Valentino Bulgarelli

La Chiesa italiana ha celebrato la Domenica della Parola di Dio, come proposto da Papa Francesco già a conclusione del Giubileo straordinario della misericordia, poi istituita con la lettera apostolica “Aperuit illis”. Una domenica dedicata interamente alla Parola di Dio: “non una volta all’anno, ma una volta per tutto l’anno”.

Il presidente dei Vescovi italiani, card. Gualtiero Bassetti, introducendo i lavori del Consiglio Permanente, aveva dichiarato l’adesione convinta a questa proposta come occasione per riscoprire la centralità della Parola di Dio e “tornare a un incontro personale e comunitario con la Parola. Parola mai ovvia, mai banale, tesoro inesauribile, che non afferreremo mai nella sua ricchezza e profondità”. Inoltre, il presidente aveva richiamato come “della Parola vive ogni discepolo; per la Parola crede; sulla Parola poggia la pietà, la catechesi e la fede vissuta; dalla Parola si riversano sugli altri i gesti della carità e si genera e rigenera la comunità”.

Da qui, l’auspicio che questa occasione non sia stata solo un appuntamento tra tanti. Il ritornare alla fonte della buona notizia è l’unica possibilità per ritrovare freschezza, coraggio e desiderio di vivere personalmente e comunitariamente nel quotidiano la consapevolezza di un Dio che cammina con noi e con ogni creatura.

La Parola di Dio è un antidoto per non lasciarsi travolgere dall’indifferenza o dall’autoreferenzialità rispetto ad un vissuto quotidiano che desidera ascoltare buone notizie. In questo consiste la missione della comunità cristiana: facilitare l’incontro tra la Parola di Dio e ogni uomo e ogni donna. È la via per rigenerare comunità credibili e testimoni autorevoli. Ma in tutto questo è indispensabile la capacità di ascoltare per lasciarsi provocare dalla Parola.

L’uomo è un essere che ascolta fin dal grembo materno. L’ascolto vero produce delle trasformazioni, mettendo l’uomo in condizione di uscire da sé per andare incontro all’Altro e agli altri. L’ascolto diventa obbedienza, non nel senso morale ma nella capacità di accogliere una parola che dà vita. Così come non c’è dialogo senza ascolto.

Che stia declinando oggi una cultura dell’ascolto è evidente: tutti preoccupati di parlare ma non forse di ascoltare le parole dell’altro.
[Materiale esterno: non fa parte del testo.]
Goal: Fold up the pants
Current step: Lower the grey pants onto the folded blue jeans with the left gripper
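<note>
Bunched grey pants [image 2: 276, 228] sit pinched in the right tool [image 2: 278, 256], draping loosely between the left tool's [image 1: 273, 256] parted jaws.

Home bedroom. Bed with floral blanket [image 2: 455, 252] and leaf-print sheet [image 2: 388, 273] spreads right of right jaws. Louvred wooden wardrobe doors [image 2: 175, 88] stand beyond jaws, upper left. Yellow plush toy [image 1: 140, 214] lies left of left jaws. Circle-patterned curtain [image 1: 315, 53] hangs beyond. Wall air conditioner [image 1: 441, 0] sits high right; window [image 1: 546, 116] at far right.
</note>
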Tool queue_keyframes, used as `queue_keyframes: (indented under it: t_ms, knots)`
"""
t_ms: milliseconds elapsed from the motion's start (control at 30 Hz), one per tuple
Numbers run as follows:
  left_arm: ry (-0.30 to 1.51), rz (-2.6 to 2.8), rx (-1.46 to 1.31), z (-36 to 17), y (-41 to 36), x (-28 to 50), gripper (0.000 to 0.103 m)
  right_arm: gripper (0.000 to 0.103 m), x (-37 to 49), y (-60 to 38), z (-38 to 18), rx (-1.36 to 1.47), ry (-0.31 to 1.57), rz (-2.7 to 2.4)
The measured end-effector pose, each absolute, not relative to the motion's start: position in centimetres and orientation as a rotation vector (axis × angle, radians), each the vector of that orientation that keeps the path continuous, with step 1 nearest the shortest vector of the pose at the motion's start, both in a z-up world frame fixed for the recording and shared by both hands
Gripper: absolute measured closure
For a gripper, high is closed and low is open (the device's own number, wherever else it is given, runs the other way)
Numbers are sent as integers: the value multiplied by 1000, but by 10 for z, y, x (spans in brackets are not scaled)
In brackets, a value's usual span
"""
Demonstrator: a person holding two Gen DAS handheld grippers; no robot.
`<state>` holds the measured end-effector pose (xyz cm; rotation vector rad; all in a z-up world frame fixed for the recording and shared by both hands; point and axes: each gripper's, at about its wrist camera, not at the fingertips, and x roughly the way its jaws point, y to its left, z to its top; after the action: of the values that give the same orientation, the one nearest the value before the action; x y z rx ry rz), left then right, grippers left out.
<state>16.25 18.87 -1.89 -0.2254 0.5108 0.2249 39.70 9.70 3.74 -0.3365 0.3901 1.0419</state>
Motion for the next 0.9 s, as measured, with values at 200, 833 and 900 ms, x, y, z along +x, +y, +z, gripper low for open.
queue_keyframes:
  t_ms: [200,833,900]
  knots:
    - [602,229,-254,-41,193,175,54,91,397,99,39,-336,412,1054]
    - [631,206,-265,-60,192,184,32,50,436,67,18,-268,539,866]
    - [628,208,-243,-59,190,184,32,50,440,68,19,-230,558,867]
Ci si dimentica che ascoltare ed essere ascoltati significa esserci, perché l’accettazione dell’altro inizia con l’ascolto. L’ascolto esige che l’altro sia accolto con pazienza, lasciandogli spazio, dedicandogli del tempo. Avere molta umiltà e disponibilità.

Nel libro dell’Apocalisse, l’autore rivolgendosi alle comunità cristiane del suo tempo, ricordava la delicatezza della parola detta da Dio che necessita dell’ascolto: “Ecco: sto alla porta e busso. Se qualcuno ascolta la mia voce e mi apre la porta, io verrò da lui, cenerò con lui ed egli con me” (Ap 3,20). La domenica della Parola di Dio dovrebbe generare e nutrire questa consapevolezza: un Dio che è presente e che sta sulla soglia della porta della vita di ciascuno, sussurrando e proponendo con delicatezza gesti e parole belle. Ma l’altro aspetto è che

Dio entra solo nel rispetto della libertà della sua creatura e se la sua creatura gli permette di entrare.

È la dinamica della vita cristiana, della missione, dell’Evangelizzazione: Dio e l’umano che si parlano e si ascoltano. A ben vedere, il ritornare senza indugio alla fonte, alla Parola di Dio, come del resto auspicava già il Concilio Vaticano II, è l’unica via possibile per un improrogabile rinnovamento personale e comunitario.